Ensuite, il y a l’ascenseur, dont la pancarte suspendue entre les battants annonce qu’il est en panne, les escaliers, raides, poussiéreux, ensablés, dans lesquels flotte cette odeur issue du passé, enfin la terrasse, la terrasse et la cité qui s’étend à ses pieds.
Admiré, miré, je redescends, ma valise sous le bras, chambre 49, ainsi qu’il en a été décidé. Dans la pièce, mes affaires posées dans un coin, je sais déjà que le sommeil ne m’accueillera pas.
Pourquoi ne l’ai-je pas remarqué la première fois que je suis monté ?
Mes gestes sont ceux d’un automate.
Dans mon dos, la porte se referme. De l’autre côté, l’immense corridor longe les bureaux de mes collègues. Derrière une grande baie vitrée, j’aperçois les silhouettes découpées d’une foule bigarrée, trans de passage, femmes voilées, poivrots bavards, petites gens apeurées, comme autant de touches sur un tableau animé.

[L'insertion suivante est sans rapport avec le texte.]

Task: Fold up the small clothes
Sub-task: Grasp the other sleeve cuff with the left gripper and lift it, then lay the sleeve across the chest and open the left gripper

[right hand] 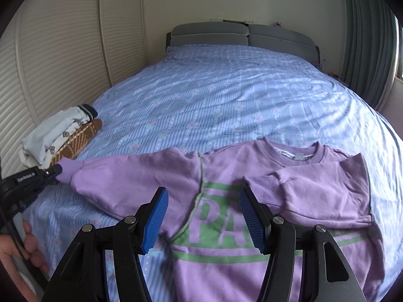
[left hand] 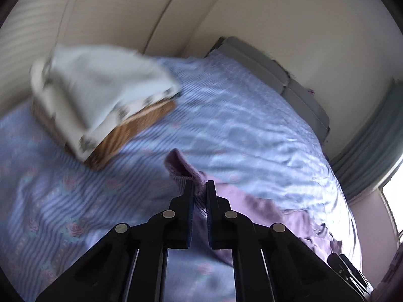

Le bruit de mes pas résonne dans le couloir. Personne, pas même mes collègues ne prêtent attention. Me voient-ils seulement ?
Étrange question.
Négligent, je plonge une main dans la poche de mon imperméable. Le paquet entre mes doigts, j’en frappe le cul sur le rebord d’une fenêtre. Un cylindre blanc en jaillit, à la manière d’un diable ressort. La paume en cloche, la cigarette coincée entre les lèvres, je l’allume et inspire lentement la fumée bleutée, que je recrache presque aussitôt.